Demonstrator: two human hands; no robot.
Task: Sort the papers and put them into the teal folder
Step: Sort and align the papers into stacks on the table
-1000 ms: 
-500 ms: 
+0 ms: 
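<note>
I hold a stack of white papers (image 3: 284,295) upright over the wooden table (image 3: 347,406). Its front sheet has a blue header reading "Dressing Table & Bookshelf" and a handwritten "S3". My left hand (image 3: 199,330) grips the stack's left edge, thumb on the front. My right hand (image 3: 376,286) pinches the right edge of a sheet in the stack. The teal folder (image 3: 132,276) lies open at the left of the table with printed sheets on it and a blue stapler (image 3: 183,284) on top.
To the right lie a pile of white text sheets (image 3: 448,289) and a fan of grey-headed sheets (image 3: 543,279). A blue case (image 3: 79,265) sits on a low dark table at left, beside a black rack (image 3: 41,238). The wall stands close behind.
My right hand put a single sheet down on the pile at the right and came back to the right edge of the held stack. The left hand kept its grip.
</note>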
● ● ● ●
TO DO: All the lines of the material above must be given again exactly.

OUTPUT OF THE EXERCISE:
Demonstrator: two human hands; no robot.
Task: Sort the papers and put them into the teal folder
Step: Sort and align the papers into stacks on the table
-1000 ms: 
-500 ms: 
+0 ms: 
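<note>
I hold a stack of white papers (image 3: 284,295) upright over the wooden table (image 3: 347,406). Its front sheet has a blue header reading "Dressing Table & Bookshelf" and a handwritten "S3". My left hand (image 3: 199,330) grips the stack's left edge, thumb on the front. My right hand (image 3: 376,286) pinches the right edge of a sheet in the stack. The teal folder (image 3: 132,276) lies open at the left of the table with printed sheets on it and a blue stapler (image 3: 183,284) on top.
To the right lie a pile of white text sheets (image 3: 448,289) and a fan of grey-headed sheets (image 3: 543,279). A blue case (image 3: 79,265) sits on a low dark table at left, beside a black rack (image 3: 41,238). The wall stands close behind.
My right hand put a single sheet down on the pile at the right and came back to the right edge of the held stack. The left hand kept its grip.
</note>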

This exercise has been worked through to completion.